» **Brief**
Could you print each line of the material below exactly?

:::

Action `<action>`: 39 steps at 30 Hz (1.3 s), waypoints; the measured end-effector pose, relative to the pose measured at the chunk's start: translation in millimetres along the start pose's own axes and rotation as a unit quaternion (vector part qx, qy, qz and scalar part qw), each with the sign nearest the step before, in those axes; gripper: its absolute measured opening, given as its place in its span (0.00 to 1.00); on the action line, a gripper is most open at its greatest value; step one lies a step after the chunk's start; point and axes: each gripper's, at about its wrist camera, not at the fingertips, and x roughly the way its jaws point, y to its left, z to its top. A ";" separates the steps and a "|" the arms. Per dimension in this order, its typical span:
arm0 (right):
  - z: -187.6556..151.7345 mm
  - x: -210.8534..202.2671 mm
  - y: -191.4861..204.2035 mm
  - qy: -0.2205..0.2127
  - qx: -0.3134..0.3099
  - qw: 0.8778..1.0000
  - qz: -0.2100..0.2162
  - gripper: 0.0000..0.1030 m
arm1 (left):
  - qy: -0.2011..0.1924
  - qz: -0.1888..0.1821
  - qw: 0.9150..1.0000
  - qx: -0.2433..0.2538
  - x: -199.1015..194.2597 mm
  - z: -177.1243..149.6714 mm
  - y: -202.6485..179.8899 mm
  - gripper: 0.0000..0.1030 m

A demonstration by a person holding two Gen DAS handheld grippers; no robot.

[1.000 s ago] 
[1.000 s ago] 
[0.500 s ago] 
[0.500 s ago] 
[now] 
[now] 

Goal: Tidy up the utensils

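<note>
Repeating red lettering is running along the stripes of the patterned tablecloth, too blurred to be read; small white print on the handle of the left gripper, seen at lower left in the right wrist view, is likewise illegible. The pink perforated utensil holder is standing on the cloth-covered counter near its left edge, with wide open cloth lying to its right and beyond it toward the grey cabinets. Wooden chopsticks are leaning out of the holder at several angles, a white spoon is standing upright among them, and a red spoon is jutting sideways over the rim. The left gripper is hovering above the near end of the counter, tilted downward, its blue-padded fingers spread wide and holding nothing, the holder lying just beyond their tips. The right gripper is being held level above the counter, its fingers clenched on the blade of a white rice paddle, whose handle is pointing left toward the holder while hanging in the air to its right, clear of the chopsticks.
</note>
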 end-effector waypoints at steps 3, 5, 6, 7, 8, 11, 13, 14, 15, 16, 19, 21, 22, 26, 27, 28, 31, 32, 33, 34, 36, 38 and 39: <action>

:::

» **Output of the exercise**
Action `<action>`: 39 steps at 30 Hz (1.3 s), waypoints; the measured end-effector pose, relative to the pose measured at the chunk's start: translation in millimetres along the start pose's own axes and rotation as a unit quaternion (vector part qx, qy, qz and scalar part qw), each with the sign nearest the step before, in those axes; gripper: its absolute measured opening, given as its place in its span (0.00 to 1.00); on the action line, a gripper is most open at its greatest value; step one lies a step after the chunk's start; point and axes: each gripper's, at about its wrist camera, not at the fingertips, and x roughly the way its jaws point, y to its left, z to its top. A ";" separates the steps and a "|" the arms. Per dimension in this order, its typical span:
arm0 (right):
  - z: -187.6556..151.7345 mm
  - x: -210.8534..202.2671 mm
  - y: -191.4861..204.2035 mm
  - qy: -0.2205..0.2127
  - qx: -0.3134..0.3099
  - qw: 0.8778..1.0000
  - qz: -0.2100..0.2162
  - gripper: 0.0000..0.1030 m
arm1 (left):
  - qy: -0.2011..0.1924
  - qz: -0.1888..0.1821
  - qw: 0.9150..1.0000
  - qx: -0.2433..0.2538
  - x: -199.1015..194.2597 mm
  - z: -177.1243..149.6714 mm
  - y: -202.6485..179.8899 mm
  - gripper: 0.0000..0.1030 m

A demonstration by a person holding two Gen DAS handheld grippers; no robot.

[1.000 s ago] 
[1.000 s ago] 
[0.500 s ago] 
[0.500 s ago] 
[now] 
[now] 

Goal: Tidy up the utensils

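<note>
Repeating red lettering is running along the stripes of the patterned tablecloth, too blurred to be read; small white print on the handle of the left gripper, seen at lower left in the right wrist view, is likewise illegible. The pink perforated utensil holder is standing on the cloth-covered counter near its left edge, with wide open cloth lying to its right and beyond it toward the grey cabinets. Wooden chopsticks are leaning out of the holder at several angles, a white spoon is standing upright among them, and a red spoon is jutting sideways over the rim. The left gripper is hovering above the near end of the counter, tilted downward, its blue-padded fingers spread wide and holding nothing, the holder lying just beyond their tips. The right gripper is being held level above the counter, its fingers clenched on the blade of a white rice paddle, whose handle is pointing left toward the holder while hanging in the air to its right, clear of the chopsticks.
</note>
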 end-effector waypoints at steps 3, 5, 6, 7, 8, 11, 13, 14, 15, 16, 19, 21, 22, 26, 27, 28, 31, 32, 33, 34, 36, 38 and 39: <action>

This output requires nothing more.